* _The problem_
From the line containing "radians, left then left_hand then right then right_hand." down to the line containing "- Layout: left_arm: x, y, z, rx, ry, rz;" in the records below, reproduce every line exactly, ends included, and omit all others.

* _Saved entries_
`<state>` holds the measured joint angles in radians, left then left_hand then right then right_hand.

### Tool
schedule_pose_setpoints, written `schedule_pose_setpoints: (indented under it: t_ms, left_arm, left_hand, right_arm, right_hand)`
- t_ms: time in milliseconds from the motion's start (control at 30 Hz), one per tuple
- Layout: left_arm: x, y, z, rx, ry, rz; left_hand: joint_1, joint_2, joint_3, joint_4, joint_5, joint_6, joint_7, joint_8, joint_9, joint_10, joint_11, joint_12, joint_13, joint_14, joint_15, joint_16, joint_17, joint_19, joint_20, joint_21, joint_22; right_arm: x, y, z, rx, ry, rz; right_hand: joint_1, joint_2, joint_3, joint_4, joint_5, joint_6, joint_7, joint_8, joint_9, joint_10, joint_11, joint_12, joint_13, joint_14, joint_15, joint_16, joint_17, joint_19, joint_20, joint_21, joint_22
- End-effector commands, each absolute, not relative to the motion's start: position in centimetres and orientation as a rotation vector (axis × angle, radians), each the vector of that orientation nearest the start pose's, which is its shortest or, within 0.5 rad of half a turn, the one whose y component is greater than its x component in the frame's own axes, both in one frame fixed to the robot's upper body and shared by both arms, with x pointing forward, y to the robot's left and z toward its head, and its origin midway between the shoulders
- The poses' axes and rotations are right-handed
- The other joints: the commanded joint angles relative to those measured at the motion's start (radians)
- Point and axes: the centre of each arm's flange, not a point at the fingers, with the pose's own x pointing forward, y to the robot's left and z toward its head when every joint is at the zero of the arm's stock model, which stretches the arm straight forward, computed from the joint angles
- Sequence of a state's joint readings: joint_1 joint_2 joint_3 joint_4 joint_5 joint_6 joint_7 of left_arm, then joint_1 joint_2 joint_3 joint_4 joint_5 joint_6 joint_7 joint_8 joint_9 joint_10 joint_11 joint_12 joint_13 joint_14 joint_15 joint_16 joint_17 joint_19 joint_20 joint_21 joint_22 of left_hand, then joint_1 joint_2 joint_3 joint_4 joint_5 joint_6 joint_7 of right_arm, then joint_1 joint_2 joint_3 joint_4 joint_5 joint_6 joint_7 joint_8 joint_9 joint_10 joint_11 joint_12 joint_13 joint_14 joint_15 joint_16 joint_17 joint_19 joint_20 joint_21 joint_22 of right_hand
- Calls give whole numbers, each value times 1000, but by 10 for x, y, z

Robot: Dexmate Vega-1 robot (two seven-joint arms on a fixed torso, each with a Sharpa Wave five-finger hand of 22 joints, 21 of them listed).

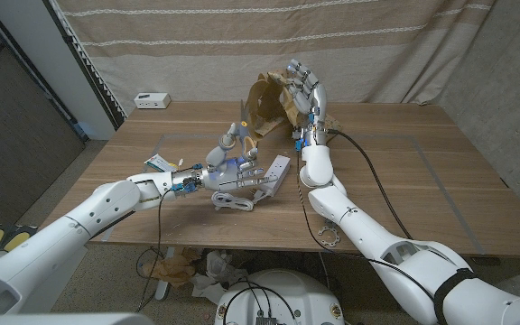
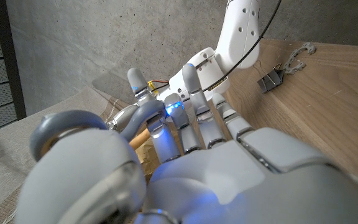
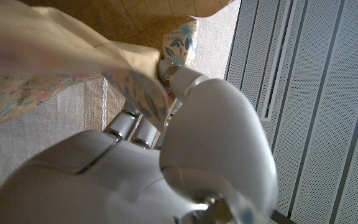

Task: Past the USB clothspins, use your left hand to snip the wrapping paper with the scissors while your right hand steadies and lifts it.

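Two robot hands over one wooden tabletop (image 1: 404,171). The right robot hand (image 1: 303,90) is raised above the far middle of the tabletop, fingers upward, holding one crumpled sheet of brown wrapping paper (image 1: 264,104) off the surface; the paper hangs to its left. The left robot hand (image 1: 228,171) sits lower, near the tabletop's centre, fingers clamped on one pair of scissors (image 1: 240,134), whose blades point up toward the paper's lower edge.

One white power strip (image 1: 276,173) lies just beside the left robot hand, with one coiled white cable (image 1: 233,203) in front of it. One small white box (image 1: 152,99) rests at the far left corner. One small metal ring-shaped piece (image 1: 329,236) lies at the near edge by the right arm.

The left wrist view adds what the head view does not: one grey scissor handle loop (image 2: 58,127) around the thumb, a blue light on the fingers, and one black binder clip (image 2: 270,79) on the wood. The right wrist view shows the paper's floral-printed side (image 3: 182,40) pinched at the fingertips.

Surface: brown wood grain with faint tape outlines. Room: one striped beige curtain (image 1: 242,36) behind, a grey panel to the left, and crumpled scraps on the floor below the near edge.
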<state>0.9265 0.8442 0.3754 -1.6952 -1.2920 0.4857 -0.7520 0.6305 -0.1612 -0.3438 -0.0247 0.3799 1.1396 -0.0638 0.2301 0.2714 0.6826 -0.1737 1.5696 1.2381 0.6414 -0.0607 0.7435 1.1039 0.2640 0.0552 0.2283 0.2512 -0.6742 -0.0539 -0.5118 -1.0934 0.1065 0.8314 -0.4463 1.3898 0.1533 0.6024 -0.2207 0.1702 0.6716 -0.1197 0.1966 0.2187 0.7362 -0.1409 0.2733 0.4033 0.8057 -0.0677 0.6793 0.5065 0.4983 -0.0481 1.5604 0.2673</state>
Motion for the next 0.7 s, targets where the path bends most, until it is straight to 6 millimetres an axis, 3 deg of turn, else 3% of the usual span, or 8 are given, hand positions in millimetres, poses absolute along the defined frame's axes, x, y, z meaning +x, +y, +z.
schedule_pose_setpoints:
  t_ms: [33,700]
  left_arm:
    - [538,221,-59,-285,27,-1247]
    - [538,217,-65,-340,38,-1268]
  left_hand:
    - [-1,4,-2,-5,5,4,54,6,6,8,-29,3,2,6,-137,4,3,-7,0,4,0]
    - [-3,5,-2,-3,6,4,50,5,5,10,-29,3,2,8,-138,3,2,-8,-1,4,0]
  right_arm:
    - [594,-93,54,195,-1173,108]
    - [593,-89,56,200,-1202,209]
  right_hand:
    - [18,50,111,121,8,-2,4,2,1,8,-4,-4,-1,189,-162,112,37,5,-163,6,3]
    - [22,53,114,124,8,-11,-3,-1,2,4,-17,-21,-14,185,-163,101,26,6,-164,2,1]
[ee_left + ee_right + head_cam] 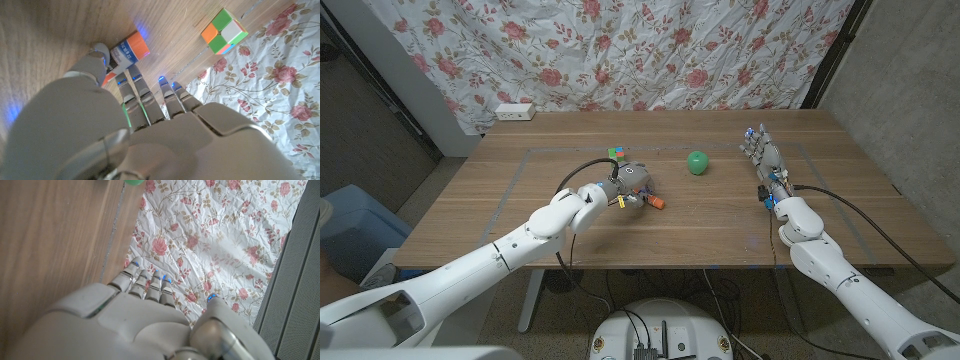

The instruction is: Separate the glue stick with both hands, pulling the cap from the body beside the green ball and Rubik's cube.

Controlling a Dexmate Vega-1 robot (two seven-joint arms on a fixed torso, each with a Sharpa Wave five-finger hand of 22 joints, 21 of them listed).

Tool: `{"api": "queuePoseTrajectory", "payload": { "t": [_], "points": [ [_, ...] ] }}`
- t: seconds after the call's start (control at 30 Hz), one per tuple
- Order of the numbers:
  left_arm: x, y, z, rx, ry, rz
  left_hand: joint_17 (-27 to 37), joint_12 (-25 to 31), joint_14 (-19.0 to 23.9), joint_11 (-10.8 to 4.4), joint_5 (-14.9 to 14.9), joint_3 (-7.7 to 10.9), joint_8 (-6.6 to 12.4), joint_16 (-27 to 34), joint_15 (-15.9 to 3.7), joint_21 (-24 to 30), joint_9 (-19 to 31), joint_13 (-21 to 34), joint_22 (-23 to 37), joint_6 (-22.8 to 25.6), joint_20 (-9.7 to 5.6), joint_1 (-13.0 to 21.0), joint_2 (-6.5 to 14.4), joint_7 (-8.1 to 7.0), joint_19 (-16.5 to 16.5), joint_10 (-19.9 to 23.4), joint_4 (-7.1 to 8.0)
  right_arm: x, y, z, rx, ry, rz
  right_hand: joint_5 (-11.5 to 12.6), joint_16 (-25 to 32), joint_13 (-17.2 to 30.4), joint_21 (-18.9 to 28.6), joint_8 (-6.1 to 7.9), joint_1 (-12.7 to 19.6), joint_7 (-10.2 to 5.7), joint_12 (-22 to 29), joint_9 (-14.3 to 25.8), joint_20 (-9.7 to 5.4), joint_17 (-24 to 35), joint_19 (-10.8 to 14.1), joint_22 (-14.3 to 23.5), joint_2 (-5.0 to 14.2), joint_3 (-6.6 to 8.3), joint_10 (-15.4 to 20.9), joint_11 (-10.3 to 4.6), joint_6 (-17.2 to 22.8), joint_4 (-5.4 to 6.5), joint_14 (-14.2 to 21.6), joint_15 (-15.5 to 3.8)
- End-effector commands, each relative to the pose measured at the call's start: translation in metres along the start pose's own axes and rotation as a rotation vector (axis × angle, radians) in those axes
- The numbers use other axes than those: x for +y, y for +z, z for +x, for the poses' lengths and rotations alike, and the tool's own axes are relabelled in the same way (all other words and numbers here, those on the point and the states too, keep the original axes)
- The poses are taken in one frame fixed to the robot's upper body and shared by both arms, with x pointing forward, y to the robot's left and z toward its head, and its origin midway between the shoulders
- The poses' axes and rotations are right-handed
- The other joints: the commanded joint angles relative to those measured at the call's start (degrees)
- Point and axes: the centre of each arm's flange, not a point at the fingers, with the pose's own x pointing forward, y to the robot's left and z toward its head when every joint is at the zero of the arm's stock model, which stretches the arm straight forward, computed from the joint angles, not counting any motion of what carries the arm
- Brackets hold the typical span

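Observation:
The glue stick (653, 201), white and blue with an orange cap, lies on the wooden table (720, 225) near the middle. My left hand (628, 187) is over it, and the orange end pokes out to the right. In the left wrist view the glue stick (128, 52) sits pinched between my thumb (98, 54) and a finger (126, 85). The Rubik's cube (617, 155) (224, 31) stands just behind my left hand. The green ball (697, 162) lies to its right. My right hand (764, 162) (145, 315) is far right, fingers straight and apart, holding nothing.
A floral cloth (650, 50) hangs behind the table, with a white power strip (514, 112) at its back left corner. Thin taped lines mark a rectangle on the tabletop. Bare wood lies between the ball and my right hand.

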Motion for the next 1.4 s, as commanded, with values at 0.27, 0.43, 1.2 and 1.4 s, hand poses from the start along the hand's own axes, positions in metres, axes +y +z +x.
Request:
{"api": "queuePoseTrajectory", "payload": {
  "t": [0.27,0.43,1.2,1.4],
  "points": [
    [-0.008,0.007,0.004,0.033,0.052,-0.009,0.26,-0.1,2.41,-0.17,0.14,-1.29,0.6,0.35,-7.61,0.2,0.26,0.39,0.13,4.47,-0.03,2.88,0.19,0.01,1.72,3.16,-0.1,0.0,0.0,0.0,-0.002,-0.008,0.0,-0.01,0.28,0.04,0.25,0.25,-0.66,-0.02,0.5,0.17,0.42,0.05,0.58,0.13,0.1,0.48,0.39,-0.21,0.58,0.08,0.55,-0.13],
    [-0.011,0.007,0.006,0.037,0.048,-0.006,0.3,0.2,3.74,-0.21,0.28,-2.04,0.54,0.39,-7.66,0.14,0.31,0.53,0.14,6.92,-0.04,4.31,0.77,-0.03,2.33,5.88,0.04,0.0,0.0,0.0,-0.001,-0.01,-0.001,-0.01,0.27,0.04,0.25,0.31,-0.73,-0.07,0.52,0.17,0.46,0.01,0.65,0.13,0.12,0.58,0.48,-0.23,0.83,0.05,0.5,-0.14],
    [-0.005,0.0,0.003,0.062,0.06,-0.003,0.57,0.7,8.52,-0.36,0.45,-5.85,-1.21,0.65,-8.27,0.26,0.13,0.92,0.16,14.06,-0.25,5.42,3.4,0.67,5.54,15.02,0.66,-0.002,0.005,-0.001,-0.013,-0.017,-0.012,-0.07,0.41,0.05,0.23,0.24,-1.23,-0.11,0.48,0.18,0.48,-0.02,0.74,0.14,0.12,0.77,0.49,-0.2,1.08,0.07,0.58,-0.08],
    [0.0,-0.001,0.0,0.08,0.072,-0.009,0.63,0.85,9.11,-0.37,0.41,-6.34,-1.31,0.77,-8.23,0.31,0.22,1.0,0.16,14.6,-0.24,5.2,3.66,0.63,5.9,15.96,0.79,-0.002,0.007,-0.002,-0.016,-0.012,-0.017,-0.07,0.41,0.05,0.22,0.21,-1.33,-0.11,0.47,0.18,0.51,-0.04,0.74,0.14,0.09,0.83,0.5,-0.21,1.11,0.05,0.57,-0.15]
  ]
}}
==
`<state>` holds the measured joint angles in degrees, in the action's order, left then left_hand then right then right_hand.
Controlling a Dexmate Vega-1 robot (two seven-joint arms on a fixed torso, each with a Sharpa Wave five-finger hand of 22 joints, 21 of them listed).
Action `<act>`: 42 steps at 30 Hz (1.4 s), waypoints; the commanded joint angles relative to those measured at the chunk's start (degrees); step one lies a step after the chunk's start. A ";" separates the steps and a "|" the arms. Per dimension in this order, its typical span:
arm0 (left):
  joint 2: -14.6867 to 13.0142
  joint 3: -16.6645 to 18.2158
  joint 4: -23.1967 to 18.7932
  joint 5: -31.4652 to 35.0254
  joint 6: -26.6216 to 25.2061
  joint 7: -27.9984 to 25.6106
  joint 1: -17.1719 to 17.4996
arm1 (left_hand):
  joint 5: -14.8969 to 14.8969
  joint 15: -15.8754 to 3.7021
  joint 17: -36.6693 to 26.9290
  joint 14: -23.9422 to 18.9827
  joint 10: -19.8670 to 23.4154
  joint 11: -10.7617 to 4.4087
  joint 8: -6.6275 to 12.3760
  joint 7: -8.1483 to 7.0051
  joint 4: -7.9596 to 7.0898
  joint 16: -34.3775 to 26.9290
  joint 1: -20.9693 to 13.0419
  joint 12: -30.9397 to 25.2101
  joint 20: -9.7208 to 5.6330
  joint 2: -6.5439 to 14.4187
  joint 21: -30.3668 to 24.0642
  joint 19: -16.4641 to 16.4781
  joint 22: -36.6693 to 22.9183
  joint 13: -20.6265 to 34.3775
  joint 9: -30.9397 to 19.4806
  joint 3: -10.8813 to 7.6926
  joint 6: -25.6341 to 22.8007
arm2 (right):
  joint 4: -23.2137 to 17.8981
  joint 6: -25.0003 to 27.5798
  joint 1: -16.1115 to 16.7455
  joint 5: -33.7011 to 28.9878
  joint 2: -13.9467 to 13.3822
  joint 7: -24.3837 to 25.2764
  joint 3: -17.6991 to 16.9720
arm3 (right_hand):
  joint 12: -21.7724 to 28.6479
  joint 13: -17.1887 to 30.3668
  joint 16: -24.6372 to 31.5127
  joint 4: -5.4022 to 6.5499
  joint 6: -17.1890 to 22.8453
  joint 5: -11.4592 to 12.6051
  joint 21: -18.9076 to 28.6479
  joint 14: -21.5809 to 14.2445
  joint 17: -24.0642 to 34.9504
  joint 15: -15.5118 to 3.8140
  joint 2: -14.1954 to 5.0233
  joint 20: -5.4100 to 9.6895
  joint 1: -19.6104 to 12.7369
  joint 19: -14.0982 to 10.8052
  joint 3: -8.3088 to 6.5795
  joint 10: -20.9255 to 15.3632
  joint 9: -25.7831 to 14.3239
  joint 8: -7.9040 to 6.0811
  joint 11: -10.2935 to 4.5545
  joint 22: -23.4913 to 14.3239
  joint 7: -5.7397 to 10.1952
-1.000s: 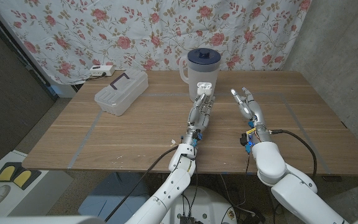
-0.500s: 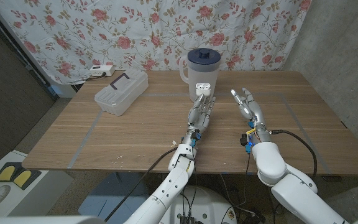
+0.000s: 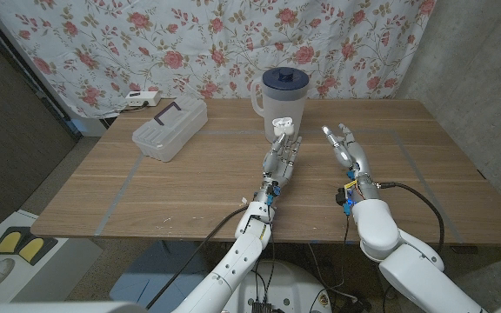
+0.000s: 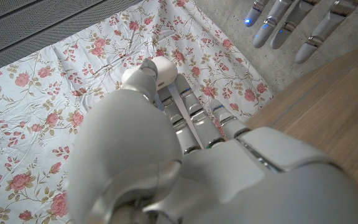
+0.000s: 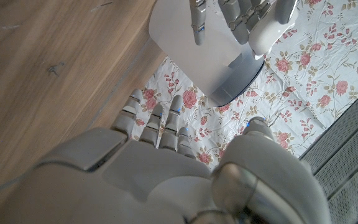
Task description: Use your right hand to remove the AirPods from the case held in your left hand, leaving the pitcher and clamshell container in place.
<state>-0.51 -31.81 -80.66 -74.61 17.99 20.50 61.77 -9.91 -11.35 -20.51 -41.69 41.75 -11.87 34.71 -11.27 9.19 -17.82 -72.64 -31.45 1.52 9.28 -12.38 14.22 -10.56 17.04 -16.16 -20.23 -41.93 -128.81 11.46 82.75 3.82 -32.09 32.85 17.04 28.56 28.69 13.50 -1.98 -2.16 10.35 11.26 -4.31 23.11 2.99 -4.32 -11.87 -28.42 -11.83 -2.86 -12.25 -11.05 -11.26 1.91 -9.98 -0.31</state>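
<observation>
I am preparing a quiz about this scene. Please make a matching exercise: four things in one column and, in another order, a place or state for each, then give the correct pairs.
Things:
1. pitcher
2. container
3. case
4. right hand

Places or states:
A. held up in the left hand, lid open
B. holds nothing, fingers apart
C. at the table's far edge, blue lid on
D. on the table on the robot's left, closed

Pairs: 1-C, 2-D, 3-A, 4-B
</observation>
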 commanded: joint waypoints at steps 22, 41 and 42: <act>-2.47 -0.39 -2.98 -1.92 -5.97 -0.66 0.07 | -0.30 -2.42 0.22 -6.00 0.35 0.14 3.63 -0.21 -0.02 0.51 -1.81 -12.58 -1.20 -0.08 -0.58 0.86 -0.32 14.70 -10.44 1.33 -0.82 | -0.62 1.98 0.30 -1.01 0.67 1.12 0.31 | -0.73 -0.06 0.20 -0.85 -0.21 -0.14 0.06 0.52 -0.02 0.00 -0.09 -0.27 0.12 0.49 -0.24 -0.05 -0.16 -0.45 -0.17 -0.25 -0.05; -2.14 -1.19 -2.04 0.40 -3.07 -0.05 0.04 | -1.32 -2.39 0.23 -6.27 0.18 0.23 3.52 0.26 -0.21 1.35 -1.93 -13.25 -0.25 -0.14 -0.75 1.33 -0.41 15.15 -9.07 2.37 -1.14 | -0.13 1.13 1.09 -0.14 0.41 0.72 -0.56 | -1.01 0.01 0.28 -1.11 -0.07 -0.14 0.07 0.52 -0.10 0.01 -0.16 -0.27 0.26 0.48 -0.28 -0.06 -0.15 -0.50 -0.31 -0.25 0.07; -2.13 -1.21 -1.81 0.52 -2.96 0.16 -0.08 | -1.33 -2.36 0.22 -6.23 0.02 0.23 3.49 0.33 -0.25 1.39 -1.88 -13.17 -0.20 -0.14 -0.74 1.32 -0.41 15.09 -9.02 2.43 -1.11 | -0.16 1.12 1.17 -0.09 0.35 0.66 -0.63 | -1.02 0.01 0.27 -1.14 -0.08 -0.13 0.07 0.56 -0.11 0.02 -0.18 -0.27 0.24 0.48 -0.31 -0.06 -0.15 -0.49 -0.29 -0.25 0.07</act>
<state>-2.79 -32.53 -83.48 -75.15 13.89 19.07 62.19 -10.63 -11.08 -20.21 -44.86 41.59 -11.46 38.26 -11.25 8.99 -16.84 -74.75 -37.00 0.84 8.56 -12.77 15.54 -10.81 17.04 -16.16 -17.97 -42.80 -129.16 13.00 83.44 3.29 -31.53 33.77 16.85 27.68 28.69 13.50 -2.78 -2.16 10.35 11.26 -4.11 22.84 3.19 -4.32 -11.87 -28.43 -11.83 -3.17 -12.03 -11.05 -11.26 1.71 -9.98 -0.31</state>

* _Written answer_
`<state>` holds the measured joint angles in radians, left then left_hand then right then right_hand.

### Tool
schedule_pose_setpoints, written `schedule_pose_setpoints: (indented under it: t_ms, left_arm, left_hand, right_arm, right_hand)`
- t_ms: time in milliseconds from the motion's start (control at 30 Hz), one per tuple
- Layout: left_arm: x, y, z, rx, ry, rz; left_hand: joint_1, joint_2, joint_3, joint_4, joint_5, joint_6, joint_7, joint_8, joint_9, joint_10, joint_11, joint_12, joint_13, joint_14, joint_15, joint_16, joint_17, joint_19, joint_20, joint_21, joint_22; right_arm: x, y, z, rx, ry, rz; right_hand: joint_1, joint_2, joint_3, joint_4, joint_5, joint_6, joint_7, joint_8, joint_9, joint_10, joint_11, joint_12, joint_13, joint_14, joint_15, joint_16, joint_17, joint_19, joint_20, joint_21, joint_22

The output is now finished.